Lo miró con esos ojos grandes, esos mismos que ponía cuando sabía que se había mandado una gran cagada, esos que ponía cuando tenía miedo que todo se fuera al carajo, los mismo lindos y grandes ojos con los que lo miraba cada noche antes de pedirle que no se fuera. Lo miro un rato largo, inmóviles, lo miró como por primera vez, y como última, con la mirada le dijo todo, lo que pasaba, lo que pasó y lo que iba a pasar.

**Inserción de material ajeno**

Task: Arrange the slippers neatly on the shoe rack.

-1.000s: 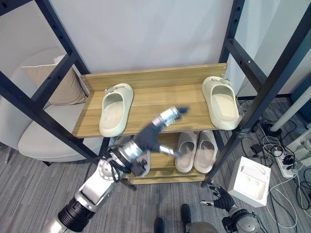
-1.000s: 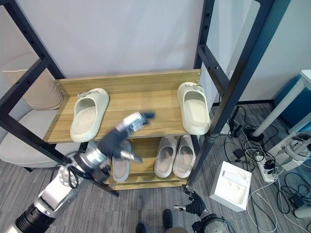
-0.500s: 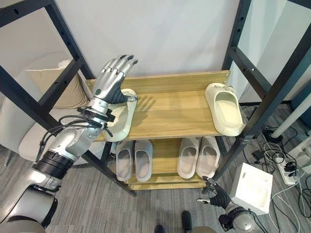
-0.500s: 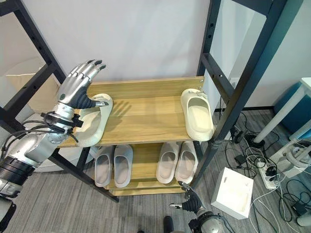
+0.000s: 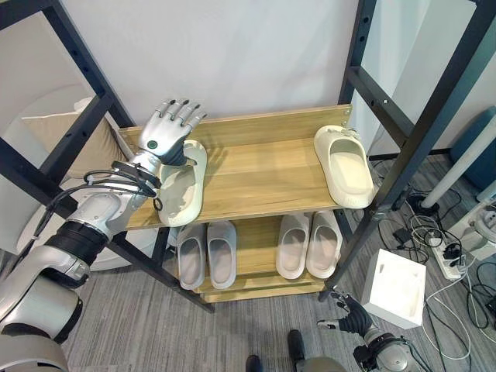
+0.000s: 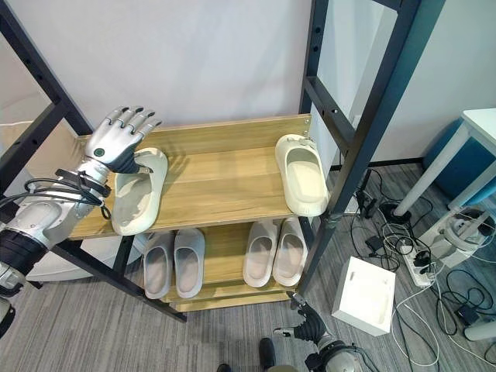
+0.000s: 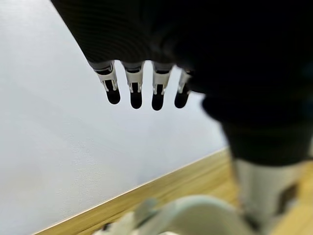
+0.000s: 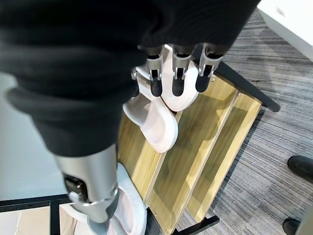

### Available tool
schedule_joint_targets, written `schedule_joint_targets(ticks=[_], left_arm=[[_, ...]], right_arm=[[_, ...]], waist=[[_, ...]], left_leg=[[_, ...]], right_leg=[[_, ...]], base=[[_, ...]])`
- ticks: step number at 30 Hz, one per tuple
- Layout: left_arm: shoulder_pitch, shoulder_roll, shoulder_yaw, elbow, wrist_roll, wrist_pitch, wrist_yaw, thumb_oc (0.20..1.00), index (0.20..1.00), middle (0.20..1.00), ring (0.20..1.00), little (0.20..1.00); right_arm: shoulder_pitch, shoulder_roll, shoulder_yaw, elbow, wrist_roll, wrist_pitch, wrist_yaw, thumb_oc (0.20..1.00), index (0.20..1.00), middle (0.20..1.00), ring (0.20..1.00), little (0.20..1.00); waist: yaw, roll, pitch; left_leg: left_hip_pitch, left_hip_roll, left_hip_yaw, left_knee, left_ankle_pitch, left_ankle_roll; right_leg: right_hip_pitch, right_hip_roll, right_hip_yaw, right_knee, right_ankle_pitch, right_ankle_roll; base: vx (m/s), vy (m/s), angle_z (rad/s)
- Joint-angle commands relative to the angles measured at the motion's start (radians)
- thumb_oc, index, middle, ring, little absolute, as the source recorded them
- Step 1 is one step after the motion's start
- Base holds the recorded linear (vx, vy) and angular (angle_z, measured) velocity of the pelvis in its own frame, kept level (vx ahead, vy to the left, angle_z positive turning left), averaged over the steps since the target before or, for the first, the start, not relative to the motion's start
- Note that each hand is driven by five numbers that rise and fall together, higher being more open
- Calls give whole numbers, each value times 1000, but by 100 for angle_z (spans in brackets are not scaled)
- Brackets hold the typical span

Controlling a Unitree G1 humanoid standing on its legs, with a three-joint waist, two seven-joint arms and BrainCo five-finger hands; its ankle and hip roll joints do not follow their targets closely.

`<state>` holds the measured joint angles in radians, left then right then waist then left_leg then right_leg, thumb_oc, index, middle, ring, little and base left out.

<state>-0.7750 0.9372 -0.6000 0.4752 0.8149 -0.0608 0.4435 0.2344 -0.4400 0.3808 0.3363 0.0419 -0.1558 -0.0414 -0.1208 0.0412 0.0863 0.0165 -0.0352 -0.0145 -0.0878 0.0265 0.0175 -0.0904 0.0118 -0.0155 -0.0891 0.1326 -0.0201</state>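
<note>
Two cream slippers lie on the rack's top wooden shelf (image 5: 256, 174): one at the left end (image 5: 184, 186), one at the right end (image 5: 345, 164), far apart. My left hand (image 5: 167, 133) is open with fingers spread, hovering over the far end of the left slipper, thumb close by its strap. In the left wrist view the straight fingers (image 7: 134, 93) point at the white wall above that slipper (image 7: 186, 215). My right hand (image 5: 353, 318) hangs low near the floor, fingers relaxed and open, holding nothing.
Two more pairs of slippers (image 5: 205, 254) (image 5: 308, 244) sit on the lower shelf. Black frame posts (image 5: 387, 101) flank the rack. A pale armchair with a cushion (image 5: 46, 132) stands left. A white box (image 5: 399, 287) and a power strip with cables (image 5: 453, 263) lie on the floor at right.
My left arm has swung up from in front of the lower shelf to the left slipper on the top shelf, then dropped a little closer to it. The camera has shifted.
</note>
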Motion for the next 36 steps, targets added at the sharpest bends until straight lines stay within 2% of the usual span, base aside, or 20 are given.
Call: schedule_joint_targets(ticks=[1, 5, 8, 10, 21, 27, 29, 30, 36], left_arm=[[-133, 45, 0, 130, 39, 70, 18, 1000, 1000, 1000, 1000, 1000], [-92, 54, 85, 70, -15, 68, 52, 1000, 1000, 1000, 1000, 1000], [29, 39, 228, -20, -45, 78, 103, 1000, 1000, 1000, 1000, 1000], [47, 37, 245, -32, -43, 81, 107, 1000, 1000, 1000, 1000, 1000], [63, 20, 238, 10, -41, 85, 113, 1000, 1000, 1000, 1000, 1000], [-17, 24, 120, 100, 26, 101, 64, 1000, 1000, 1000, 1000, 1000], [-59, 22, 71, 140, 37, 98, 45, 865, 865, 865, 865, 865], [-102, 19, 18, 177, 46, 94, 21, 200, 200, 200, 200, 200], [-164, -2, -78, 264, 57, 75, -23, 200, 200, 200, 200, 200]], right_arm=[[-11, -6, -20, -86, 23, -64, -12, 1000, 1000, 1000, 1000, 1000], [-6, 10, -23, -78, 23, -58, -17, 1000, 1000, 1000, 1000, 1000], [5, 27, -30, -68, 9, -54, -25, 1000, 1000, 1000, 1000, 1000], [8, 28, -29, -68, 4, -54, -27, 1000, 1000, 1000, 1000, 1000], [-7, 29, -19, -63, -11, -57, -39, 1000, 1000, 1000, 1000, 1000], [-11, 15, -16, -70, -9, -60, -39, 1000, 1000, 1000, 1000, 1000], [-14, 9, -17, -72, -5, -61, -39, 1000, 1000, 1000, 1000, 1000], [-17, 4, -20, -75, -1, -59, -41, 1000, 1000, 1000, 1000, 1000], [-7, -3, -30, -76, 14, -58, -40, 1000, 1000, 1000, 1000, 1000]], waist=[[-25, -10, 1], [-19, -12, 3], [-7, -16, 0], [-6, -15, -1], [-3, -12, 6], [-15, -8, 10], [-20, -6, 14], [-26, -5, 16], [-44, -2, 15]], left_leg=[[58, 17, -10, 1, -172, 5], [55, 15, -9, 1, -171, 6], [56, 13, -14, 1, -174, 6], [57, 13, -16, 1, -174, 6], [59, 12, -20, 1, -175, 6], [55, 12, -16, 1, -177, 5], [53, 13, -13, 1, -176, 5], [51, 14, -7, 1, -176, 5], [48, 16, 12, 1, -180, 7]], right_leg=[[157, -61, 16, 14, -250, 104], [155, -62, 14, 10, -249, 104], [163, -63, 10, 4, -251, 100], [166, -63, 7, 3, -252, 100], [170, -64, -1, 2, -252, 99], [163, -63, -3, 2, -251, 101], [159, -63, -1, 3, -251, 102], [154, -63, 3, 4, -250, 103], [140, -61, 21, 7, -248, 109]], base=[[0, 0, 0], [8, -2, 0], [17, -4, -5], [11, -3, -4], [12, -4, 4], [5, -1, 0], [0, 0, 0], [0, 0, 0], [11, -2, -11]])
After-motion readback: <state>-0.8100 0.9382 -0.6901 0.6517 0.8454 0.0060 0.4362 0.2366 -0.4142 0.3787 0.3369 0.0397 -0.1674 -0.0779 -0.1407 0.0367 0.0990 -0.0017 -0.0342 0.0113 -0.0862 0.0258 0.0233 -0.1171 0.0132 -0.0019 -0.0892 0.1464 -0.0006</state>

Sintió pánico, ganas de gritar, pero sus ojos no decían nada, ojos de perro muerto, muerto de frió en un umbral, ojos de amante antes de dar la peor noticia, ojos desolados de abandono y ruina, ojos de los cielos, de los mares, de los valles y montañas, ojos donde se veía todo, cada instante, cada lugar recorrido y por recorrer, cada punto de la arista, cada hipotenusa, cada coseno, cada ángulo donde todo se forma y aniquila. Todos los ojos, y todas las miradas, cada una pidiendo a gritos algo, todo dentro de esos ojos. Ese iris, esa pupila negra en el centro, cada pequeña vena poco dibujada que armaba una obra de arte destruida. Todo le hablaba, le pedía le imploraba.
Y en el fondo ella sabía donde le más le dolía, donde pegarle tan fuerte, una sola vez, y destruirle su mundo, y todos los que soñaba, donde hacerlo caer hasta lo más bajo, revolcarse en el fango, comer las hojas pisoteadas del tiempo.
Sus ojos ganaban todo, en el fondo lo sabía con tanta seguridad.